Siguiendo la recomendación de una colega y amiga y dado que se exige la evidencia a todo cuanto se propone, abro con esta entrada una serie de propuestas teóricas habituales de este blog y que se explican a los alumnos en los cursos (migraña, fibromialgia, dolor crónico), precedidas de artículos que las soportan, con el label de la corrección formal de su publicación y la autoridad de quien las firma.

En los cursos explicamos conceptos de Biología del Sistema Neuroinmune, sólidamente fundamentados en la evidencia científica. En ocasiones se nos tacha de hablar sin el soporte de esa evidencia.

No hay que confundir la evidencia estadística (objetivable científicamente) de la mejoría experimentada por los alumnos, con la evidencia científica de los conceptos que explicamos.

Si bien tenemos constatación de la excelente respuesta “terapéutica” del alumnado, no nos centramos en ese objetivo sino en el de conseguir optimizar los recursos pedagógicos para trasladar en modo comprensible conceptos básicos del Sistema Neuroinmune.

Si los alumnos, consciente o inconscientemente, han asimilado lo que explicamos, hemos cumplido con el propósito.

Todos compartimos el deseo de que al modificar factores esenciales como la cognición, emoción, atención, expectativas, motivaciones, creencias y afrontamientos, más o menos conscientes, disminuya o cese la mortificación e invalidez del estado de alerta-protección innecesario.

A veces el deseo se cumple.
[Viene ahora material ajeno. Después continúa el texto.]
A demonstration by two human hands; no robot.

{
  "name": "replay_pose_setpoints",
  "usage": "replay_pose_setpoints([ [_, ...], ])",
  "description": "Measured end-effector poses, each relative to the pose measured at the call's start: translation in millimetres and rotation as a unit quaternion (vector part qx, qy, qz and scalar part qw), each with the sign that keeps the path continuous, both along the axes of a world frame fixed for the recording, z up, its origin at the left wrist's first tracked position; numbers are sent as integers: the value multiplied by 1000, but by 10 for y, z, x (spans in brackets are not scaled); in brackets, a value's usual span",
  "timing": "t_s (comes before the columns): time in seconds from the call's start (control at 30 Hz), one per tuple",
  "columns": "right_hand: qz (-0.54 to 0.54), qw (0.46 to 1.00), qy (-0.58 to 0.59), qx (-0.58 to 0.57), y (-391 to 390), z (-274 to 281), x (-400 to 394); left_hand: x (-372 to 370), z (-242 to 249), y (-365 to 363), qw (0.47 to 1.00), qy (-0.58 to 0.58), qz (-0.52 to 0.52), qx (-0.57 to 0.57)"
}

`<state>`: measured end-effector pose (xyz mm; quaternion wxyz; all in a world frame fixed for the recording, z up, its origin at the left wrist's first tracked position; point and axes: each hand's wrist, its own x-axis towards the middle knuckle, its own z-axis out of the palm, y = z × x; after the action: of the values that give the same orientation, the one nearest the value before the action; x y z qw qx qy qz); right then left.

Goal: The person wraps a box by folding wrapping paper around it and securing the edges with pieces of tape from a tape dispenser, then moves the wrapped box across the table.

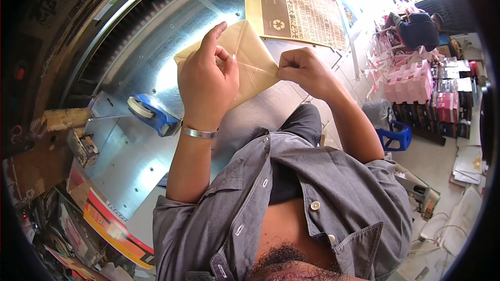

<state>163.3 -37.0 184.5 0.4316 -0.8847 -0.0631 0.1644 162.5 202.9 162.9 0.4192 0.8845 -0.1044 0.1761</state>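
A yellowish folded paper (256, 65), with several crease lines meeting near its middle, lies tilted at the near part of the metal table. My left hand (208, 75) is over its left part, index finger stretched upward, the other fingers loosely curled and the thumb apart from the index finger. A metal bracelet (201, 133) circles that wrist. At the paper's right corner, my right hand (304, 72) is closed, pinching the edge between thumb and curled fingers. Just beyond lies a printed brown and yellow paper (299, 14) with a recycling mark.
A blue tape dispenser (153, 115) with a pale roll stands left on the metal table (130, 158). Dark machine parts (57, 26) border the far left. To the right are pink stacks (409, 82), dark boxes (442, 113) and a blue stool (396, 136) on the tiled floor.
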Motion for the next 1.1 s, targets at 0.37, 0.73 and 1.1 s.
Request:
replay_pose_setpoints([
  [0.37,17,1000,-8,-17,2,30,24,-14,6,-15,1000,9,5,17],
  [0.73,10,1000,-9,-9,25,41,27,-6,4,-16,1000,9,3,21],
  [1.1,7,1000,-9,-9,20,16,29,6,-18,-1,999,-15,-1,45],
])
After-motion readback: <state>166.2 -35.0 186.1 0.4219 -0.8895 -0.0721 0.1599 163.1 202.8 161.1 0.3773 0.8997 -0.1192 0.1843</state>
Otras no.

Habremos cumplido con el objetivo si conseguimos que el alumnado sea consciente de la trama de los síntomas, su sentido evolutivo, su dependencia cultural en el curso del aprendizaje.

En esta primera entrada quiero resaltar las cuestiones fundamentales.

El dolor no informa directamente de lo que está sucediendo en los tejidos de la zona doliente.

La información generada en los tejidos amenazados se recoge y conduce a una extensa red de áreas del Sistema Nervioso Central, en las que se evalúa, junto a toda la información previa recogida a lo largo de la vida. De la integración de esa información sensorial de tejidos y del conocimiento previo disponible emerge en la conciencia el sentimiento doloroso.

El procesamiento es emocional. Basta el temor, la incertidumbre, para que aparezca el sentimiento de dolor en la conciencia, aun cuando nada amenazante suceda.

El organismo anticipa, predice, evalúa probabilidades, riesgos. Prefiere el por si acaso, mejor temer…

¿Duele?

Descártese un suceso nocivo actual en la zona.

Una vez descartado, analícense los factores psicológicos (memorias, creencias, atención, miedo, motivación, expectativas…)

Ignorar el trabajo continuo de los circuitos de vigilancia y protección que caracterizan a la especie humana es ignorar lo sustancial.

El individuo consciente no abarca todos los planos de actividad del organismo. La actividad biológica es absolutamente inconsciente, pero proyecta sus evaluaciones en la conciencia. En ese ámbito es en el que cabe una intervención del individuo, pero para que esa intervención sea productiva debemos dotar al alumno del conocimiento necesario.

De otro modo estará a merced de lo que consciente e inconscientemente ha ido aprendiendo a lo largo de la vida.